The environmental lawyers are now legally active on air pollution in five European countries: the UK, Germany, Belgium, the Czech Republic and Poland. More European cities will face court action in the coming months.
The Czech authorities have negotiated a number of derogations from EU air quality law and missed deadlines on complying with them. In the Czech Republic, an estimated 10,000 early deaths each year are attributed to air pollution.
Prague air pollution
Residents of Prague, legal organisation Frank Bold and ClientEarth have joined together to fight for clean air in the city. The current plan in place to improve air quality in Prague is inadequate, it should be scrapped and replaced with another which includes concrete actions to improve air pollution as soon as possible.
ClientEarth CEO James Thornton said: “This case is part of a wave of clean air cases across Europe. In the past two weeks, Brno, Brussels and now Prague have joined the list of cities where people are fighting for their right to breathe clean air.
“Governments across the EU have been far too slow in responding to the public health crisis caused by air pollution. Toxic air contributes to more than 400,000 premature deaths in the EU every year.”
Action by courts in other countries shows that they are increasingly willing to order concrete action to clean up air pollution. In a ruling in Düsseldorf, Germany, earlier this month the authorities were ordered not to wait for federal government action but introduce a ban on diesel vehicles on the most polluted roads by January 2018.

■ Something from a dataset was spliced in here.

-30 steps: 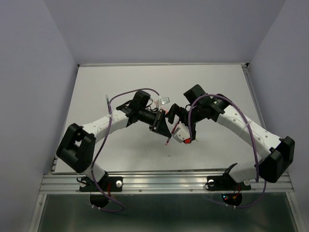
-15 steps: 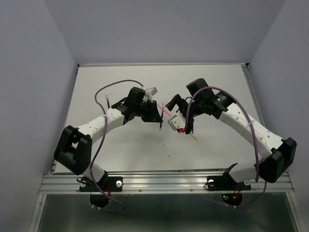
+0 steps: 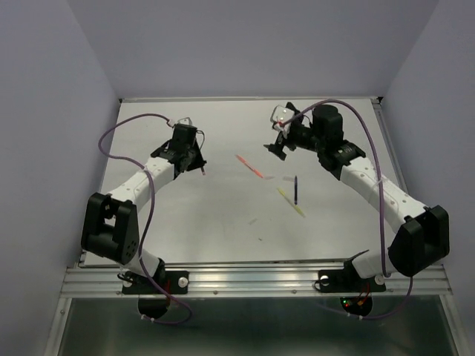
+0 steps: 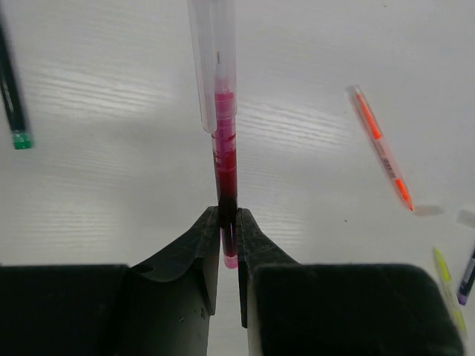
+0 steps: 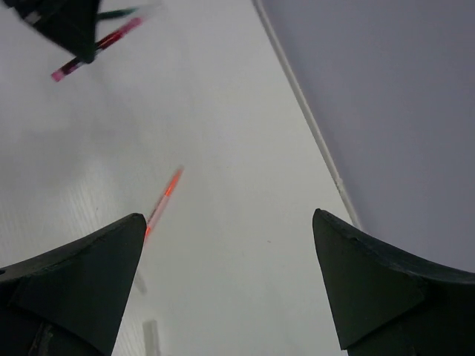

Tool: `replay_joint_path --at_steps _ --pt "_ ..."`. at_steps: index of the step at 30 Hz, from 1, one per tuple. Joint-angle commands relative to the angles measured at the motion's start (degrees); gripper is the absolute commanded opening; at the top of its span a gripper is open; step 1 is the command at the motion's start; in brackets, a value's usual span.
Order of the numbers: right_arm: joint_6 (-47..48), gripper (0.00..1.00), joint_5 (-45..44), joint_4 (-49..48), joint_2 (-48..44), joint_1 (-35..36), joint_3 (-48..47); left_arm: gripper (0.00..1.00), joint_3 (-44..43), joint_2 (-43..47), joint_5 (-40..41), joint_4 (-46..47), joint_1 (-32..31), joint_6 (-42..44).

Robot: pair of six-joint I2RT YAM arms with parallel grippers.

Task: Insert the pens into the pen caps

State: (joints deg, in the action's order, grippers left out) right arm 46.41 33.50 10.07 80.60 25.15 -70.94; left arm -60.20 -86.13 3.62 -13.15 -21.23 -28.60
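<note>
The left jaws are pinched narrow on the red pen (image 4: 225, 159), gripping it close to its pink tail end. The pen points straight out ahead of them, held above the far left part of the surface (image 4: 111, 222). A pale translucent pen cap (image 4: 213, 67) sits over the pen's far end (the red barrel shows through the lower part of the tube). This pairing looks done or all but done, though I cannot tell how fully the cap is seated. The right jaws stand wide apart with nothing between them, raised over the far right of the surface.

Four pens lie loose and, as far as I can see, uncapped:
- The dark green-black pen (image 4: 9, 81) lies off to the left of the held pen.
- The orange-pink pen (image 3: 250, 166) lies near the middle, between the two arms.
- The dark blue pen (image 3: 295, 189) and the yellow pen (image 3: 291, 202) lie close together nearer the right arm, perhaps touching.

By my judgement one pen of five is dealt with and four are left.

That makes five pens, one of each colour. For caps, there is the one on the red pen, plus two faint loose ones: one cap (image 4: 427, 211) just beside the orange-pink pen's tip and another cap (image 3: 252, 220) nearer the arms' bases. More may lie there, too pale against the white to tell.
</note>
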Motion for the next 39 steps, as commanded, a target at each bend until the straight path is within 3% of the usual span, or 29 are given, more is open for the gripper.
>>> replay_joint_path --at_steps 1,5,11,24,39 --pt "-38.2 1.0 -25.5 -30.2 0.9 -0.5 5.5 0.0 -4.1 -2.6 6.2 -2.0 3.7 2.0" --pt "-50.0 1.0 -42.7 -24.9 5.6 -2.8 1.0 0.0 -9.0 -7.2 9.3 -5.7 6.8 6.7" --pt "-59.9 1.0 -41.4 -22.8 6.8 -7.6 3.3 0.0 -10.0 -9.9 8.3 -5.9 10.9 9.3" --pt "-54.8 1.0 -42.3 -19.2 5.0 -8.7 6.5 0.0 -10.8 -16.7 8.1 -4.2 14.6 15.5" --pt "-51.4 1.0 -44.0 -19.0 5.5 -9.8 6.2 0.0 -14.8 -23.1 8.6 -5.6 16.4 15.6"
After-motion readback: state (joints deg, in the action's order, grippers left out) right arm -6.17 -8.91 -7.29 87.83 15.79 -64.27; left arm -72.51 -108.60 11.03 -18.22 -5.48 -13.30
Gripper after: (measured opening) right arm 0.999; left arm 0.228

This comes as new findings by the World Bank estimate 5.5 million lives were lost worldwide in 2013 alone as a result of the impacts of air pollution. The study valued the 2013 global cost of lost labour attributed to air pollution at $225bn.
Thornton added: “Legal action like this can make a positive difference to the lives of thousands of people. Courts in the UK and Germany have already ordered the authorities to take concrete action to clean up illegal air pollution.
“We hope for equally positive results in the Czech Republic.”